[INPUT RECORDS Boundary: Start]

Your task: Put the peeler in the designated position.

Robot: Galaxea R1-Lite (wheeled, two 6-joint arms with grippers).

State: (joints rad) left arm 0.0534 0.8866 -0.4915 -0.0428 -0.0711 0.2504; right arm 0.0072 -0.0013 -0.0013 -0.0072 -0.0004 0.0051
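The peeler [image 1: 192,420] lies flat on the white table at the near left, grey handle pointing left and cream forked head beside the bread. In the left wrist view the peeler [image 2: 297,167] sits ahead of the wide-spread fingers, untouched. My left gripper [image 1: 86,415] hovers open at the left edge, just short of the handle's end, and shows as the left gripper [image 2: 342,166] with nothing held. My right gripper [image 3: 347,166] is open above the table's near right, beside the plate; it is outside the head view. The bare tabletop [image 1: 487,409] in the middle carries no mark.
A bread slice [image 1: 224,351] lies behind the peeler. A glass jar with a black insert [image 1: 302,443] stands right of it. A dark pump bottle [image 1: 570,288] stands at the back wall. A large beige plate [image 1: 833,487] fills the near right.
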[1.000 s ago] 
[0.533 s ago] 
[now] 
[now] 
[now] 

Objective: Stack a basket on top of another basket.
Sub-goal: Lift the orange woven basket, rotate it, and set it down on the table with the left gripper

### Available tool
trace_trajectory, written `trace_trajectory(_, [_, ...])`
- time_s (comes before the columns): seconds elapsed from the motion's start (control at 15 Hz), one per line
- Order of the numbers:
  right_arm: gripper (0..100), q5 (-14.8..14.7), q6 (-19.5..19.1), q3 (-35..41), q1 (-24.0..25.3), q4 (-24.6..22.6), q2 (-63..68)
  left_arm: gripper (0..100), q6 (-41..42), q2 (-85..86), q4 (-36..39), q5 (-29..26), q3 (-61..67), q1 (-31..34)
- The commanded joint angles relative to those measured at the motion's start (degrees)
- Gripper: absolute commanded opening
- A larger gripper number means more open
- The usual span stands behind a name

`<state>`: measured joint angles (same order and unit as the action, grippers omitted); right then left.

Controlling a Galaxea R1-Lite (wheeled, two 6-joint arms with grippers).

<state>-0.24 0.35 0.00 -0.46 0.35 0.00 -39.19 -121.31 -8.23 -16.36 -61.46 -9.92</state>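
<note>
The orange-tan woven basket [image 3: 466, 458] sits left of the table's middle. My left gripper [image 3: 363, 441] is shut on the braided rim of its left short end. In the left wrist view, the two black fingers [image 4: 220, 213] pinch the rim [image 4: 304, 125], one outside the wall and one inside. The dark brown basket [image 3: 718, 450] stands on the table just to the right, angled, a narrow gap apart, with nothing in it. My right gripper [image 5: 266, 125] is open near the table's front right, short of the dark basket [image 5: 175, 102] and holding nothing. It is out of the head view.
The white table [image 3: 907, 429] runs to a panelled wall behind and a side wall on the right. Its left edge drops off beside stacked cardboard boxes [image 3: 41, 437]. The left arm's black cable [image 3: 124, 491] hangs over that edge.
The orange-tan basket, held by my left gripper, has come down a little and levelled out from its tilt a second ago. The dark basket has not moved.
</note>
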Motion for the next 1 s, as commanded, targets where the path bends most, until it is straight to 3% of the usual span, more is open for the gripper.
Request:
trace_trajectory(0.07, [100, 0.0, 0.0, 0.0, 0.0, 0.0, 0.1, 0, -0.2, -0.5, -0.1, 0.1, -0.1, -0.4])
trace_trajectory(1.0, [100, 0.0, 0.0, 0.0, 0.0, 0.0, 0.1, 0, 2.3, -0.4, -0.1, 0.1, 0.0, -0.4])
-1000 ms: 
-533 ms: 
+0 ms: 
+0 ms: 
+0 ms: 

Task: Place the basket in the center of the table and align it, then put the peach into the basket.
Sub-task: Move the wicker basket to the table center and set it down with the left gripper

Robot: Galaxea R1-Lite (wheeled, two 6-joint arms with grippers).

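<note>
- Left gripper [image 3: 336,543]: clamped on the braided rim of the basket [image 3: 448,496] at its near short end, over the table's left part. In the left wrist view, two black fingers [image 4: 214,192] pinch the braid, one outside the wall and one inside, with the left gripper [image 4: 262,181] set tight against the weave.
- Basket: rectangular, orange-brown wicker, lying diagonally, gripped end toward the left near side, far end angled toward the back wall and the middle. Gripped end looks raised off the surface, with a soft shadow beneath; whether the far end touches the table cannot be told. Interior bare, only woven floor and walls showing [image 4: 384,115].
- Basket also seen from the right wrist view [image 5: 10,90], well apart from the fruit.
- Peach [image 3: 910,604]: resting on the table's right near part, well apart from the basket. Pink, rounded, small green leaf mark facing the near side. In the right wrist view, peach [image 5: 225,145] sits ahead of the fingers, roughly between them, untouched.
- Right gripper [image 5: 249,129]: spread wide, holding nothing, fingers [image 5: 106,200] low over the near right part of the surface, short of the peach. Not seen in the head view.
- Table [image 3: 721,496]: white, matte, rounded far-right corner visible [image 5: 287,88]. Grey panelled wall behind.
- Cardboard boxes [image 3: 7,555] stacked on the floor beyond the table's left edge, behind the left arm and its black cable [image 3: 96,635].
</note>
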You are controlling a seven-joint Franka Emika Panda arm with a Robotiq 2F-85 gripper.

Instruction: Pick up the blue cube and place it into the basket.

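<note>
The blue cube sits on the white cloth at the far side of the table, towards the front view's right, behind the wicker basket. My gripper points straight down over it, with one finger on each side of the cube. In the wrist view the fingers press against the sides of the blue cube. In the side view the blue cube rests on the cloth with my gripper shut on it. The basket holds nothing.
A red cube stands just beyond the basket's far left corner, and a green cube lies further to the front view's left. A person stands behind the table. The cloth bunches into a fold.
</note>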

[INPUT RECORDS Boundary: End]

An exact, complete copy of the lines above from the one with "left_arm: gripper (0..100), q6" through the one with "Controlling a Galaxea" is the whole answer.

  left_arm: gripper (0..100), q6 (-41..42), q2 (-85..86), q4 (-36..39), q5 (-29..26), q3 (-61..67), q1 (-31..34)
- The commanded joint angles relative to those measured at the motion's start (degrees)
- Gripper: absolute commanded opening
- A larger gripper number means more open
- The usual span stands behind a name

`<state>`: measured joint angles (same order and unit as the action, grippers omitted); right then left.

Controlling a Galaxea R1-Lite (wheeled, two 6-joint arms with grippers).

The exercise has been answered in full.